Gérard y sus tres compañeros examinaban la documentación incautada en el domicilio del infortunado Dubois en la sala contigua a la armería. No había rastro alguno del registro de pacientes, ni dietario o agenda que proporcionase algún hilo del que tirar. Tan solo informes de intervenciones quirúrgicas, alguna operación de nariz, de estiramiento facial o de recomposición del rostro a causa de graves quemaduras, junto a talonarios de recetas de medicamentos y algunas radiografías craneales… Nada que sirviese para acercarse, ni siquiera de lejos, a Cornelius. Las caras de Gérard y de sus tres compañeros eran el espejo de la desolación. De pensar en un principio que el cirujano les abriría de par en par las puertas de la organización, ahora se encontraban con que Cornelius se las había cerrado de un portazo en las narices. Ludovic Dubois era la pista más sólida que tenían, pero seguramente estaría ya a esa hora camino de la morgue. Mientras cavilaba sobre su nuevo fracaso sin dejar de inspeccionar documentos, Gérard Chaillot creyó encontrar de repente una nueva llave que podía abrir alguno de los siete cerrojos con que Cornelius protegía su organización.
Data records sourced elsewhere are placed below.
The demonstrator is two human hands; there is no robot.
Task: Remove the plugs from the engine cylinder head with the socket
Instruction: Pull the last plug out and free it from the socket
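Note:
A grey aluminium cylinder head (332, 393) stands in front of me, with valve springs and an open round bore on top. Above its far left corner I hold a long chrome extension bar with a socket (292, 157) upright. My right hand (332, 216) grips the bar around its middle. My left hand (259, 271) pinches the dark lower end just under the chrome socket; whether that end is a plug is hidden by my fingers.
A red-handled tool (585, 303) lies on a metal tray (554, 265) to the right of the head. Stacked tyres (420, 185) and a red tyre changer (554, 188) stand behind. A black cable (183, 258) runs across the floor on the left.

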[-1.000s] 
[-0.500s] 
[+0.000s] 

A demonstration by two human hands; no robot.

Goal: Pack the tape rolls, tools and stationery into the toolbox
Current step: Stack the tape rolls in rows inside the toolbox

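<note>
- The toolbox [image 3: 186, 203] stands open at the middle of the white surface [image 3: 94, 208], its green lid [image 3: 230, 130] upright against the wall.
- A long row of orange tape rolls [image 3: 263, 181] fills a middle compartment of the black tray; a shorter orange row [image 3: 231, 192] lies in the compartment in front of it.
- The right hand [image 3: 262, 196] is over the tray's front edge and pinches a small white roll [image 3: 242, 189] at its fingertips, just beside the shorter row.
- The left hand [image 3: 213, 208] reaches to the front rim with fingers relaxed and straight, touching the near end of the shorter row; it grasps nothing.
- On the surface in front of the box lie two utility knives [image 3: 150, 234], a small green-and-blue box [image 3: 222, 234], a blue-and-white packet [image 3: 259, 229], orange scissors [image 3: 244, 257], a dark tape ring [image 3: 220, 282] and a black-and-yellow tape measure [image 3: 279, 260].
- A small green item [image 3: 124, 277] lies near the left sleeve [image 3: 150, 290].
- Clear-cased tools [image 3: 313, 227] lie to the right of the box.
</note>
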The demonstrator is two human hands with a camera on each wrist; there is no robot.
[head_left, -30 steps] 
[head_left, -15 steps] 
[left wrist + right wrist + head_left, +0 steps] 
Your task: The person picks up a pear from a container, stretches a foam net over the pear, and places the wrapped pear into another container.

—¡Muchachos! —exclamó Chaillot.
—¿Qué sucede? —preguntaron al unísono Gautier y Florent.
—Ya tenemos algo nuevo que investigar.
—¿A qué te refieres? —dijo Jean-Ives.
—A este cheque a nombre de Ludovic Dubois.
—El infeliz ya no podrá cobrarlo, pero nosotros podemos sacarle algún jugo, ¿no os parece? Por cierto, ¿a cuánto dinero asciende?
—Mil doscientos francos.
—Tiene pinta de ser un sueldo mensual.
—Me pregunto qué hizo Dubois para que alguien le matase antes de cobrar el cheque…
—¿Da Costa?
—¿Sí…?
—Tengo en mi poder un cheque a nombre de Ludovic Dubois —dijo Chaillot, como si esgrimiese un gran trofeo.
—Vaya, ¿a qué banco pertenece?
—A uno francés.
—Sí, pero ¿cómo se llama?
—Société Crédit Française.
—¡…!
—¿Da Costa…?
—¡Es el mismo banco a través del cual se pagó el soborno al marqués de Pimentel!